*** Block opens ***
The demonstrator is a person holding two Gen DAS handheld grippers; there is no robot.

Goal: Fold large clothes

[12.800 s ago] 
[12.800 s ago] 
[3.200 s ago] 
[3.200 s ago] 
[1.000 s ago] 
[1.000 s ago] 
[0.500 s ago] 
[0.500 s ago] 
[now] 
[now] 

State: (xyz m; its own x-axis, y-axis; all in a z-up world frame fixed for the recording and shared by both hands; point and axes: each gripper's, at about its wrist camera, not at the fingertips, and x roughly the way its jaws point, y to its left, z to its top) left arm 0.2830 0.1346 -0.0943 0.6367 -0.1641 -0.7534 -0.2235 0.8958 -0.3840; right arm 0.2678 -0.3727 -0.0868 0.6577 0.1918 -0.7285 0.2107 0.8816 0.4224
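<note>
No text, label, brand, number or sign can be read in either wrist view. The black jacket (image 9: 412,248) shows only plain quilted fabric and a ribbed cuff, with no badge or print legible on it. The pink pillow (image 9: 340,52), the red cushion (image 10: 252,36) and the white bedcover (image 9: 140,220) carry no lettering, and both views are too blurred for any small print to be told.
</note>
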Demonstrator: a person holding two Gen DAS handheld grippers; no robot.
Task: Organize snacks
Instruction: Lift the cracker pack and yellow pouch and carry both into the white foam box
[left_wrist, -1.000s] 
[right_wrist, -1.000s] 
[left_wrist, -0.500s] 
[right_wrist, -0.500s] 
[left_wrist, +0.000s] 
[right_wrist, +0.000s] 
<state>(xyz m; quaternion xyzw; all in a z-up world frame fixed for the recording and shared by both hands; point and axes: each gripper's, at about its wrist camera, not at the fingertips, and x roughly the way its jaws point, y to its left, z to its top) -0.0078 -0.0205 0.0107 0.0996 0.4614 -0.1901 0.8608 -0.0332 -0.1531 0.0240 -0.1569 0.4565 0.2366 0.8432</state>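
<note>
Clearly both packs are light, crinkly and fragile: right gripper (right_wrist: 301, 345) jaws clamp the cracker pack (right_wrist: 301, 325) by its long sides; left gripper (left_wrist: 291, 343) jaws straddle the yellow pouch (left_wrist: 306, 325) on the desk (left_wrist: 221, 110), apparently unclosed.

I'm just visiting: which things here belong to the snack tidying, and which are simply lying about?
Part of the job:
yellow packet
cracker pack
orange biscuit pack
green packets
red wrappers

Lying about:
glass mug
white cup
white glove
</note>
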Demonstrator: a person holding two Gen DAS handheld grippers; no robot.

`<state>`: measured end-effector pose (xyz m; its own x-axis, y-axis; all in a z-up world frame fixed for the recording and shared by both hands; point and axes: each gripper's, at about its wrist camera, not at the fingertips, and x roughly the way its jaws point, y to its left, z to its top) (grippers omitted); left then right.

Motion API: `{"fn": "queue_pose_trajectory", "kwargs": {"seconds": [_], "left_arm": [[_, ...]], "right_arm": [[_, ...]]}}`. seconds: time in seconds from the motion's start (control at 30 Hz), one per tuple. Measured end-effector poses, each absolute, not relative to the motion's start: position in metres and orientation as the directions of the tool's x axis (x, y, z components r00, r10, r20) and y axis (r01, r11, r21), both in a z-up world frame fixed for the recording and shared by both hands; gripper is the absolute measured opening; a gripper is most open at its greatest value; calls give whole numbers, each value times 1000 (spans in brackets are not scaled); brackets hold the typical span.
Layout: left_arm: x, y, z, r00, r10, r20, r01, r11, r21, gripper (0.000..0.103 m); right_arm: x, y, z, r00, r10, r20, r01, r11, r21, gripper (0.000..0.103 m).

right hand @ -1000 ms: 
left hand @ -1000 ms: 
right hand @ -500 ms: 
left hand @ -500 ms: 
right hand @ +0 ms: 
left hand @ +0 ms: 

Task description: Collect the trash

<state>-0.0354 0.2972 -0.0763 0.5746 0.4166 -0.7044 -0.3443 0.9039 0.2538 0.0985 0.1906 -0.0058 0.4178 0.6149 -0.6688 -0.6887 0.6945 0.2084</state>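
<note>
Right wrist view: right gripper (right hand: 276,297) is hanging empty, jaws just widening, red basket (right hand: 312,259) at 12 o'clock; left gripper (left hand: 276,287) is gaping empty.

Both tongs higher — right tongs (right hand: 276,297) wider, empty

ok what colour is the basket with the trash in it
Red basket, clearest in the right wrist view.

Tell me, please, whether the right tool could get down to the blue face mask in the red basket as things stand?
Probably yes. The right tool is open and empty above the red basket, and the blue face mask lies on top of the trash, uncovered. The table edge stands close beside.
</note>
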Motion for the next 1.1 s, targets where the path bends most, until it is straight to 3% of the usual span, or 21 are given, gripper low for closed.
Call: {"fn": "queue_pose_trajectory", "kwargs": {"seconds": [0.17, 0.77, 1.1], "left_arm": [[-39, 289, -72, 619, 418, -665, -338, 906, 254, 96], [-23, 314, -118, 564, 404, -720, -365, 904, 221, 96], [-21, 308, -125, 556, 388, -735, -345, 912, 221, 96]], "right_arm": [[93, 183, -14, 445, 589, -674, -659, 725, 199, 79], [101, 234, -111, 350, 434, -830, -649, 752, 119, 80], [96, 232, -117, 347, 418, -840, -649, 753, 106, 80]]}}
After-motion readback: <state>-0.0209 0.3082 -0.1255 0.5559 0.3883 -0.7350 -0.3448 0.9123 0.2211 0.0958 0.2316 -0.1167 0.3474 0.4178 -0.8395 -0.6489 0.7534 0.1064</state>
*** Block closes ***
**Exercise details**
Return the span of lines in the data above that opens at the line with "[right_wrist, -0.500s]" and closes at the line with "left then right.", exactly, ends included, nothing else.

**Answer below**
[right_wrist, -0.500s] 
[left_wrist, +0.000s] 
[right_wrist, +0.000s] 
<state>(xyz m; quaternion xyzw; all in a z-up world frame fixed for the recording and shared by both hands; point and axes: each gripper's, at about its wrist camera, not at the fingertips, and x roughly the way its jaws point, y to its left, z to its top) -0.0078 -0.0205 0.0107 0.0996 0.4614 -0.1901 0.8608 -0.0332 -0.1531 0.0240 -0.1569 0.4565 0.2366 0.8432</state>
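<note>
Clearly both packs are light, crinkly and fragile: right gripper (right_wrist: 301, 345) jaws clamp the cracker pack (right_wrist: 301, 325) by its long sides; left gripper (left_wrist: 291, 343) jaws straddle the yellow pouch (left_wrist: 306, 325) on the desk (left_wrist: 221, 110), apparently unclosed.

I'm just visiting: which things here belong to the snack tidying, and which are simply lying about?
Part of the job:
yellow packet
cracker pack
orange biscuit pack
green packets
red wrappers

Lying about:
glass mug
white cup
white glove
</note>
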Demonstrator: a person holding two Gen DAS handheld grippers; no robot.

`<state>`: measured end-effector pose (xyz m; its own x-axis, y-axis; all in a z-up world frame fixed for the recording and shared by both hands; point and axes: each gripper's, at about its wrist camera, not at the fingertips, and x roughly the way its jaws point, y to its left, z to its top) (grippers omitted); left then right.

The exercise calls for nothing more.